→ **Exercise**:
Every line below from the one containing "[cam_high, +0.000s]" through the one containing "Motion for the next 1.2" is to be printed exactly, with the pictures omitted.

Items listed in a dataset
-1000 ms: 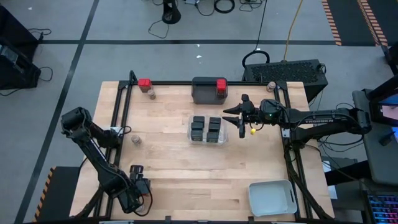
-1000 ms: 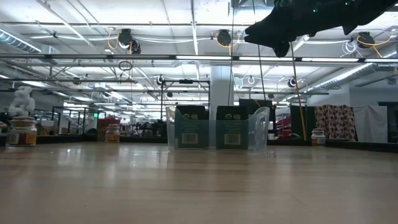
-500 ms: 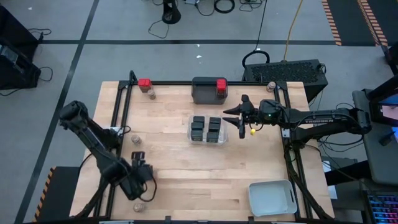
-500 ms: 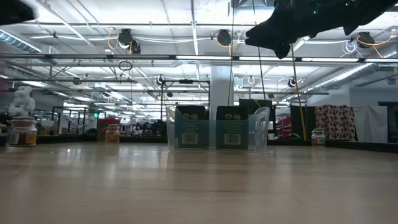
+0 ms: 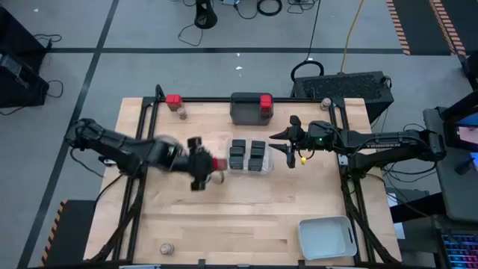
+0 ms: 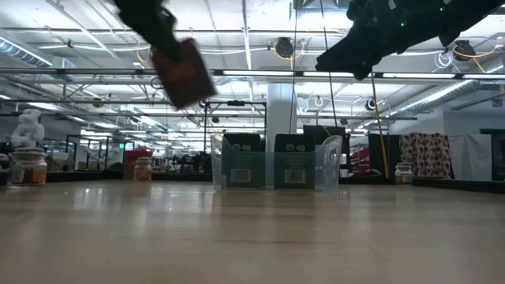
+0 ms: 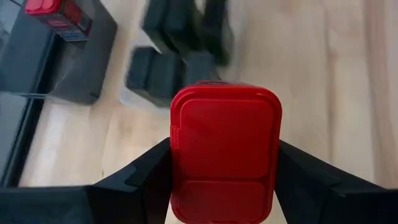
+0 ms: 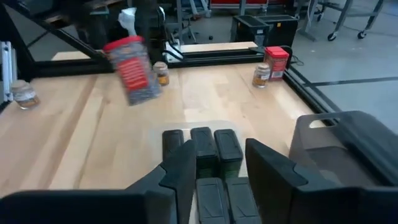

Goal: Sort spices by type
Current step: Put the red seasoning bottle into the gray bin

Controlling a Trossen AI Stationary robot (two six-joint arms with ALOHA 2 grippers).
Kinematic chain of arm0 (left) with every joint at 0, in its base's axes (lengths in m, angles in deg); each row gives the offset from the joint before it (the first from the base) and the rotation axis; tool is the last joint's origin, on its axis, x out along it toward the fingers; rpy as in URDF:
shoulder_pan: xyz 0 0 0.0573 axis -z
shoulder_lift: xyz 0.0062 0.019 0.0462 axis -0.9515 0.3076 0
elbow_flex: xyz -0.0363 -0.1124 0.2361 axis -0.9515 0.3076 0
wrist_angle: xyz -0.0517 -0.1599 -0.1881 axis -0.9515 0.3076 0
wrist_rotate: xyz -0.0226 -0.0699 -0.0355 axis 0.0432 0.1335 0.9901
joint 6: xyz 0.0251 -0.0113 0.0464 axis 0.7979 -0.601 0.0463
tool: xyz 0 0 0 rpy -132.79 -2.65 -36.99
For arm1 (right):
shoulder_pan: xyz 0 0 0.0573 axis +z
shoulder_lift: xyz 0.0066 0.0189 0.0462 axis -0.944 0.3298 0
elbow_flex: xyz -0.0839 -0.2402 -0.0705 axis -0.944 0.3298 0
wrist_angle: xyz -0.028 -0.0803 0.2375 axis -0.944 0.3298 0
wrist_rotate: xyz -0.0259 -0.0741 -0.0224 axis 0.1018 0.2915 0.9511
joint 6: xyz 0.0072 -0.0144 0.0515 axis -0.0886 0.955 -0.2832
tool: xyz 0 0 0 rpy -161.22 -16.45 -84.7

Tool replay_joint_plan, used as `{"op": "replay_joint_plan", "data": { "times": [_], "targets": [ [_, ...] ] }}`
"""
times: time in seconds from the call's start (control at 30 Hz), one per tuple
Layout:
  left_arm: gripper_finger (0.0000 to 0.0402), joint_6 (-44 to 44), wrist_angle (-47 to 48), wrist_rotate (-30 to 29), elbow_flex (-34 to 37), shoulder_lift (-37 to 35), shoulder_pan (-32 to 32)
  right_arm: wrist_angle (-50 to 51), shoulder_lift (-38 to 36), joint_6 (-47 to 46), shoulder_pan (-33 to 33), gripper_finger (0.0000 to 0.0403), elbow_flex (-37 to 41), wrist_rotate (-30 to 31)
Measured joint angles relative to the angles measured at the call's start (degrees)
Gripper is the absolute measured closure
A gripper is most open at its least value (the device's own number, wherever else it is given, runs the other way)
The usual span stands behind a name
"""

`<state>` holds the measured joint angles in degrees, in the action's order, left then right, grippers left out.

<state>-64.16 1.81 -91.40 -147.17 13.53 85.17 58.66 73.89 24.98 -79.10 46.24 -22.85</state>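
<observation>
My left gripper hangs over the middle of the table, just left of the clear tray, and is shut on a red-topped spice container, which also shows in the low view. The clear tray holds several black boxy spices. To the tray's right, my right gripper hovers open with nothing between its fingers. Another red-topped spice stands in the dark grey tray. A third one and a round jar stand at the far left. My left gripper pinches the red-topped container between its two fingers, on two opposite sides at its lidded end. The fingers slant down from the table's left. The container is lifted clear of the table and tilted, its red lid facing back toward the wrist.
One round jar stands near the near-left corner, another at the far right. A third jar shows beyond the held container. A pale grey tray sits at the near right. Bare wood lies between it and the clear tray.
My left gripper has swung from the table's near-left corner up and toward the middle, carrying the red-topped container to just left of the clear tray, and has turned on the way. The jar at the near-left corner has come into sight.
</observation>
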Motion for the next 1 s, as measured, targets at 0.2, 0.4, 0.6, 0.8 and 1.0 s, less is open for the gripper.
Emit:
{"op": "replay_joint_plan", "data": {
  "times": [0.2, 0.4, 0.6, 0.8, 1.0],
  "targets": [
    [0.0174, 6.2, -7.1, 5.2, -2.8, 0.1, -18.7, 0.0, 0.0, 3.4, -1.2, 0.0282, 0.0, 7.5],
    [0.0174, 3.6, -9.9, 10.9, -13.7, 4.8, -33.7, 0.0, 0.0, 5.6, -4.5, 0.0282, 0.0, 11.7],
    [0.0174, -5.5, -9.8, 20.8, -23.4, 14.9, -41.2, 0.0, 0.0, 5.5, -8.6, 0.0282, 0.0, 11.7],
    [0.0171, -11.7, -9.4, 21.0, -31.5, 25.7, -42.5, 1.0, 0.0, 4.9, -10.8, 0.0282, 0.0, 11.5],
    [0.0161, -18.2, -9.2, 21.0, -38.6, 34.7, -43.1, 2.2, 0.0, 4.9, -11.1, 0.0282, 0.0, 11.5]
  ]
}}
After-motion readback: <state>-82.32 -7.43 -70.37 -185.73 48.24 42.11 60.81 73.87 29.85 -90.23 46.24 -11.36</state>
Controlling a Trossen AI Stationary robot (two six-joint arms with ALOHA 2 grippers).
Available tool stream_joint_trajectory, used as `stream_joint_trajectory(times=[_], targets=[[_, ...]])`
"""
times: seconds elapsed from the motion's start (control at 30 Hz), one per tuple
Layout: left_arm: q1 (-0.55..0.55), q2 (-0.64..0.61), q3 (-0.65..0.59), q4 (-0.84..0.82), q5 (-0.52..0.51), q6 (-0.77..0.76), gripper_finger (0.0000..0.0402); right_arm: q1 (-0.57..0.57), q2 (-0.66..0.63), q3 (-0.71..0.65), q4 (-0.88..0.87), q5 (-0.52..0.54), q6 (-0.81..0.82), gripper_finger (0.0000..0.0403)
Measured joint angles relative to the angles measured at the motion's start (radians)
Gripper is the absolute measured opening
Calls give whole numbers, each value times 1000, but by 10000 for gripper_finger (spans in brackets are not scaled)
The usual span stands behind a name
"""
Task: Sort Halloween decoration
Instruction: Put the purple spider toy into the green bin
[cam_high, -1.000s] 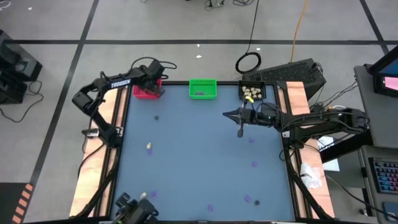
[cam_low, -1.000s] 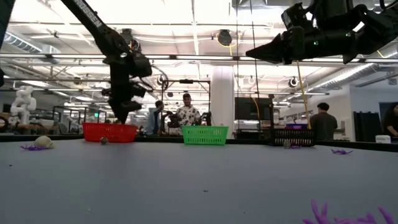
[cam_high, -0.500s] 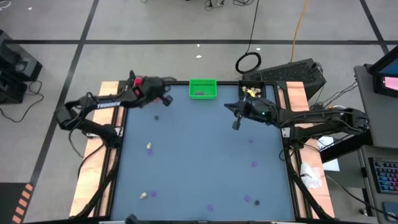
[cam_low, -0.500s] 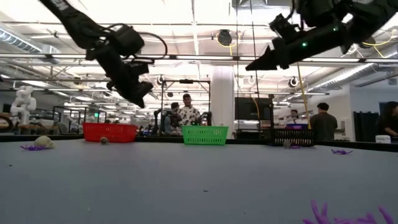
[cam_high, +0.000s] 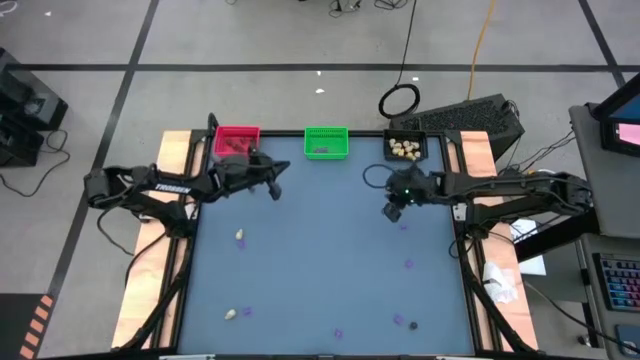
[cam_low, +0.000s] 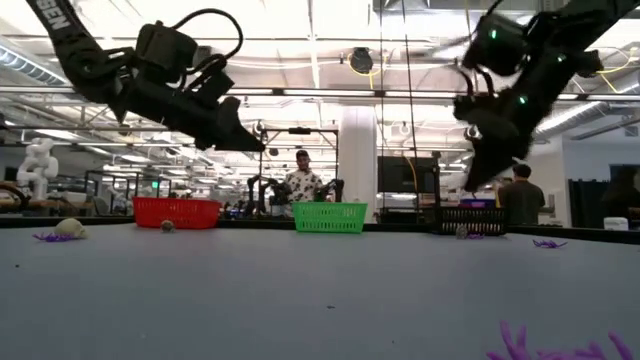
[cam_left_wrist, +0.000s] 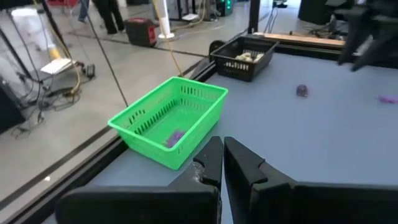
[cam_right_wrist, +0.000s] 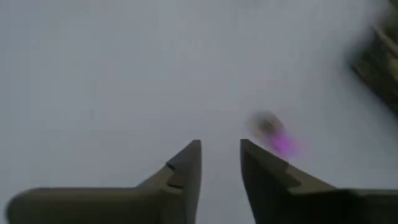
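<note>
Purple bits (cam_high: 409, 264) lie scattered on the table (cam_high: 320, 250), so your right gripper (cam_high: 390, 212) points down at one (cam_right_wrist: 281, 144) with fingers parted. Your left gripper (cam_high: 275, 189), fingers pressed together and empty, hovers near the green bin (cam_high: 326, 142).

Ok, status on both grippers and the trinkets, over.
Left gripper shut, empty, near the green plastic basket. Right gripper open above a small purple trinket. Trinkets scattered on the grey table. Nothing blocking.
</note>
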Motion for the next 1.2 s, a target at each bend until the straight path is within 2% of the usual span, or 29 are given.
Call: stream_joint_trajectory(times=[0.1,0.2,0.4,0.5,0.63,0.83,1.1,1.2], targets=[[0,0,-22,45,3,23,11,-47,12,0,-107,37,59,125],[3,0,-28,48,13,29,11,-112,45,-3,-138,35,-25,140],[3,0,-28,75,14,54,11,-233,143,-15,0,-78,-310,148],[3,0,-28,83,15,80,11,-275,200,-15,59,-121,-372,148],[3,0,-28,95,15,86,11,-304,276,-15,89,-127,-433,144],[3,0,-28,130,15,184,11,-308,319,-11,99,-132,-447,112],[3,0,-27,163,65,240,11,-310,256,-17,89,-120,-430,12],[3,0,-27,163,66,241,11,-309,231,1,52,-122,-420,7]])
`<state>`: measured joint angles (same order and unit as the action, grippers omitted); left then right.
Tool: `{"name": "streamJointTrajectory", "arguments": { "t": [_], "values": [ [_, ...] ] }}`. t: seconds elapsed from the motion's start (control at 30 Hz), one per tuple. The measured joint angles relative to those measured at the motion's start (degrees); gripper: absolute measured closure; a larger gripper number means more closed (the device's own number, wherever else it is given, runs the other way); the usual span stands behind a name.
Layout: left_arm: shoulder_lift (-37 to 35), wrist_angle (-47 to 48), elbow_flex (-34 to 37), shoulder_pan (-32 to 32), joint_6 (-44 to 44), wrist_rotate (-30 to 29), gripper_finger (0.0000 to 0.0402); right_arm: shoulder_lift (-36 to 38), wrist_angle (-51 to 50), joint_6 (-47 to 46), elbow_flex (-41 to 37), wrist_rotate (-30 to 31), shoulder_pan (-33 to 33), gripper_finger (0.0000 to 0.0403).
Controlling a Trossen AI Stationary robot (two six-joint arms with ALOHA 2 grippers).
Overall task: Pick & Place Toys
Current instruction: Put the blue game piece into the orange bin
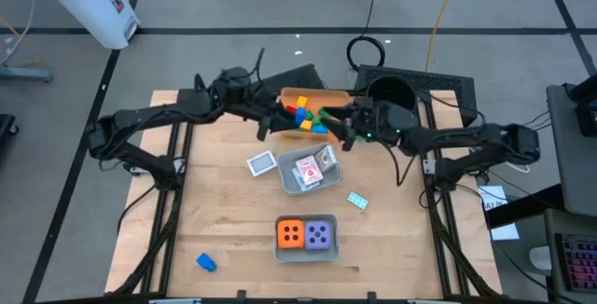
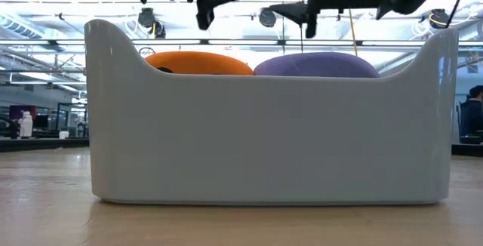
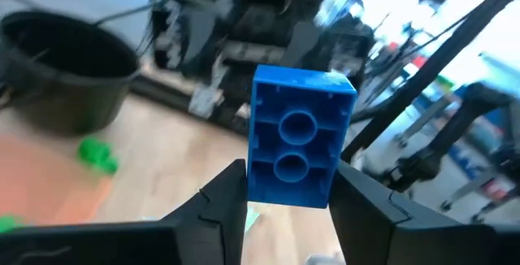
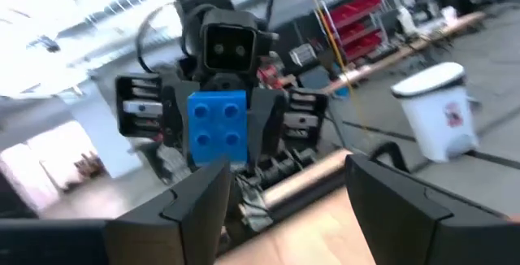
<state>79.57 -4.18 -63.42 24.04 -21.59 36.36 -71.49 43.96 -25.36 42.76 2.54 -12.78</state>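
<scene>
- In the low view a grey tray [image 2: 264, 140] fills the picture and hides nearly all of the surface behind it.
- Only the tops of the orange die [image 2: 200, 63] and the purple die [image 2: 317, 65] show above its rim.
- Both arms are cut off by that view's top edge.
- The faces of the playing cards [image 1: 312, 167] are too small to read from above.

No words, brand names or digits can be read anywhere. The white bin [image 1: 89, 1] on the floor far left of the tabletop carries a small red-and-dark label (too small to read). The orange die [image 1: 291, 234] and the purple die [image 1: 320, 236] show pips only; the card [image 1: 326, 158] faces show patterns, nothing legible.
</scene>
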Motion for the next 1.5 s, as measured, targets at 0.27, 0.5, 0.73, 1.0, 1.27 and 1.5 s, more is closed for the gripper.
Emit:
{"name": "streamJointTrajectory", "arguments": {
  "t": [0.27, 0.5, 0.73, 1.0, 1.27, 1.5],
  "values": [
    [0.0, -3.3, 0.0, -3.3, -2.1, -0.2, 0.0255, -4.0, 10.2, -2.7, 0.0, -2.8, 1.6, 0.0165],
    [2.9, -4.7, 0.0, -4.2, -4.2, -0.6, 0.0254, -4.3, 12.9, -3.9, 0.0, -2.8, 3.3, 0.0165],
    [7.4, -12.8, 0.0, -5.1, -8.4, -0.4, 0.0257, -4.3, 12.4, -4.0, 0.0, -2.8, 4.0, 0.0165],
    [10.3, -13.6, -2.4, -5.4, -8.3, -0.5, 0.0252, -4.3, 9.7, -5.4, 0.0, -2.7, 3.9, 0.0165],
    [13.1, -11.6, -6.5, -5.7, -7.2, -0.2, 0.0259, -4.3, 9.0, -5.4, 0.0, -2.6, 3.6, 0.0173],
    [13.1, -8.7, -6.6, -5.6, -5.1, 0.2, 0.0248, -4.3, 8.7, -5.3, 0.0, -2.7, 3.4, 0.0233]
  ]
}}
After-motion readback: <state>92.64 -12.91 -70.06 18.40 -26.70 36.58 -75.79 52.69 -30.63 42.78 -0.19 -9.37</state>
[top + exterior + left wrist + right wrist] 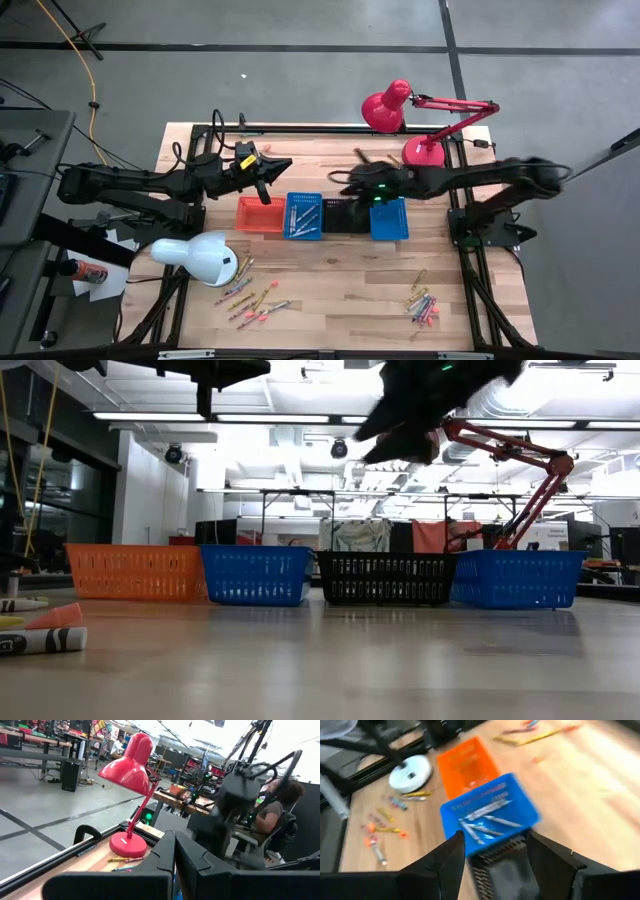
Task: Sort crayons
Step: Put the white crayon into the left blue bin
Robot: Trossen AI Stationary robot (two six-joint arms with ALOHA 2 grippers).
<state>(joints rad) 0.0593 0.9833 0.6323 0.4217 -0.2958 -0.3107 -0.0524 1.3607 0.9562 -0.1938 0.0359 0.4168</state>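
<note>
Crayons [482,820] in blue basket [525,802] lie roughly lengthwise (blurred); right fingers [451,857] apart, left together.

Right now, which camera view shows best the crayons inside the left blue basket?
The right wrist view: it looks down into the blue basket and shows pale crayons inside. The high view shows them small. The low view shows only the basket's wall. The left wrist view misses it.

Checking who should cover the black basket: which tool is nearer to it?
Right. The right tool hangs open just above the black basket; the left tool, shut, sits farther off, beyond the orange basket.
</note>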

→ **Response for this exercise**:
[cam_high, +0.000s] 
[cam_low, +0.000s] 
[cam_left_wrist, +0.000s] 
[cam_right_wrist, +0.000s] 
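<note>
Purple bits (cam_high: 409, 264) lie scattered on the table (cam_high: 320, 250), so your right gripper (cam_high: 390, 212) points down at one (cam_right_wrist: 281, 144) with fingers parted. Your left gripper (cam_high: 275, 189), fingers pressed together and empty, hovers near the green bin (cam_high: 326, 142).

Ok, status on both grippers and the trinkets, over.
Left gripper shut, empty, near the green plastic basket. Right gripper open above a small purple trinket. Trinkets scattered on the grey table. Nothing blocking.
</note>
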Motion for the next 1.2 s, a target at each bend until the straight path is within 2% of the usual span, or 29 are given.

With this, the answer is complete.